# Exercise Your Vote



## tigerwoman (Jul 18, 2002)

Last week we had a very exciting and prestigious opportunity to cater a small private fundraiser for Hillary Clinton on the upper West side of Manhattan, where Bill Clinton was the featured guest and speaker.

You may have read about it in the news (it was in the NY Times, The Post, Newsday & the Daily News as well as all the major channels) since it was a pretty unique venue for a fundraiser. A spin studio (stationary bikes) donated their space and my client organized the event called "exercise your vote" by inviting 40 people to contribute to the campaign (2,300 each max allowable) to hear Bill speak, take a spin class and enjoy some of our hors d'oeuvres and non alcoholic shots.

An exciting opportunity for any caterer.

But what to offer the reformed fast food junkie when he'll be addressing issues of health care and the fundraiser, aptly named "Exercise Your Vote" was taking place in a spin studio.
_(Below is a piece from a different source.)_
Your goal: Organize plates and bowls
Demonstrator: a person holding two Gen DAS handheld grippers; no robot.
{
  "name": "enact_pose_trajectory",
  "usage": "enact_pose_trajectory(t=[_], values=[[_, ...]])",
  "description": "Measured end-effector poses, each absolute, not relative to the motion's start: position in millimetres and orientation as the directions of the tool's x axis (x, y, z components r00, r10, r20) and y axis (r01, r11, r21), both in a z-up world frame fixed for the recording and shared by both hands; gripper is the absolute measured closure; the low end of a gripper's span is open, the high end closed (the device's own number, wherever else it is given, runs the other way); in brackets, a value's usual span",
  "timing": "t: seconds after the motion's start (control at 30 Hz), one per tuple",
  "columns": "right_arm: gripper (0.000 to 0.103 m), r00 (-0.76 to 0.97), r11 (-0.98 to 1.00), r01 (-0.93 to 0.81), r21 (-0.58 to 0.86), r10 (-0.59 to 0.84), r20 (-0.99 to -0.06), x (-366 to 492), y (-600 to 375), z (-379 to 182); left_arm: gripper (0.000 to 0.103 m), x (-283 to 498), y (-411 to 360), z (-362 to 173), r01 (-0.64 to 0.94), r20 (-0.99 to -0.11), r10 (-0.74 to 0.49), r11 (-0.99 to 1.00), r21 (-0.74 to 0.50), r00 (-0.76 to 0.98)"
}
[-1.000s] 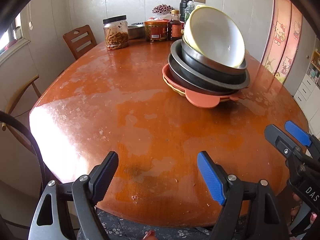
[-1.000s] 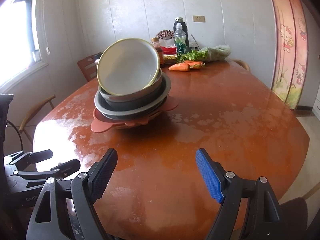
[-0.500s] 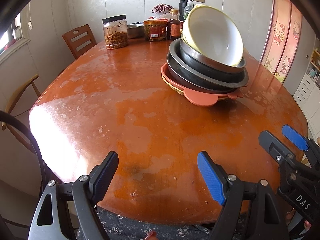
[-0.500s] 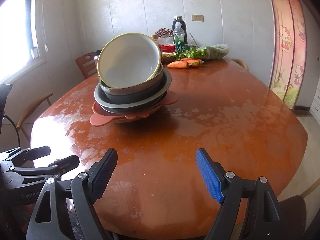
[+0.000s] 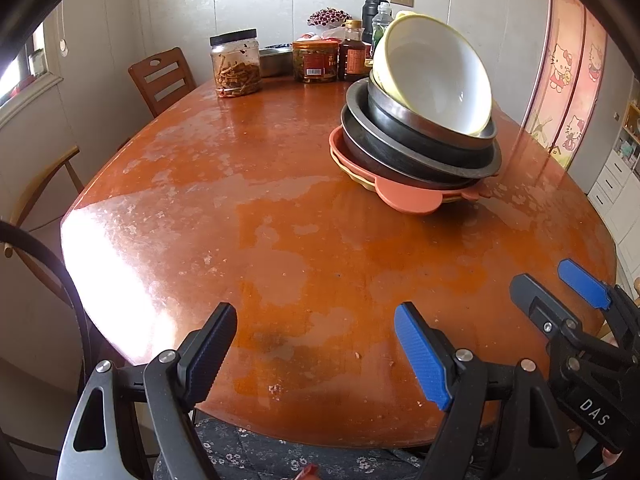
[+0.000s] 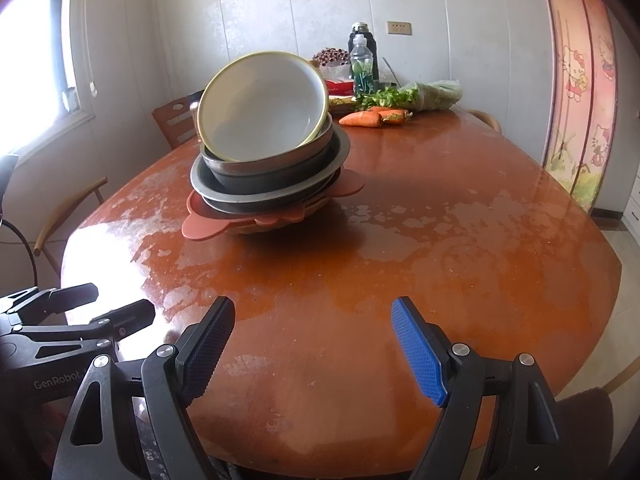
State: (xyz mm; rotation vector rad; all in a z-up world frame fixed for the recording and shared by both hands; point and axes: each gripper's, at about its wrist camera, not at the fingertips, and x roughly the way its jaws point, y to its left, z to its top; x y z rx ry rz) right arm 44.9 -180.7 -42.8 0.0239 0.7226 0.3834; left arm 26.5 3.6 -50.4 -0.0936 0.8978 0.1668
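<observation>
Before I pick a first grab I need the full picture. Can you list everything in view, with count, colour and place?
table: 1, worn orange-brown, fills both views
white bowl: 1, white with yellow rim, tilted on top of the stack
metal bowls: apparently 2, grey steel, nested under the white bowl
orange plate: 1, orange with lobed edge, under the metal bowls
yellowish plate: 1, only its edge shows, bottom of stack
jars: 2, clear with dark contents, far edge
sauce bottle: 1, dark, beside jars
carrots: 2, orange, far end
greens: 1 bag, beside carrots
water bottle: 1, clear
flask: 1, black
chairs: at least 2, wooden
left claw: open, empty
right claw: open, empty
</observation>
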Motion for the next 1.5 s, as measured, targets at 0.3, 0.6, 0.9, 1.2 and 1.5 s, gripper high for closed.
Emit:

Therein the challenge.

Our spa hors d'oeuvre menu, designed especially for this event were guilt-free, yet didn't screamed "health food. . In our 20 plus years of designing menus and catering for clients from New York to London, France, Turkey, Florida, Tennessee, D.C.,, Baltimore, and California, the premise is always the same, custom designing the menu to the event and attendees is key. In recent years folks have become more health conscious and we've been called upon to create and execute all vegetarian and vegan weddings, produced vegan boxed lunches for a huge animal farm rights conference that Peter Max sponsors, and incorporated healthy indulgences into elegant upmarket menus offering foie gras and beef wellington bytes.

Our challenge was to figure out what would be healthy, yet not unappealing and entice guests to partake in the offerings both before and after the exercise part of the program. Healthy indulgence was our guiding light.

Apparently this may turn into a new form of fundraising and there are already plans in the works to spin off (ha pun inteneded) and repeat the event in LA and Miami. Let me know if you are interested in participating in something like this - not promising that Bill will show up everytime but my client is very well connected. It really was a blast...and in any case a candidate that we both support.

It was really exciting, fun and interesting to hear him speak in person. He is even more charming and uber intellegent. He looks great by the way, having shed all those extra pounds he put on in the white house years. Althugh he declined to get on a bike saying he had already taken a run that morning. William Jefferson Clinton is my favorite President to date and it really was a honor and a priviledge to meet him. Even my son was more impressed than the time we catered for Fifty Cent or Fiddy as his "friends" call him.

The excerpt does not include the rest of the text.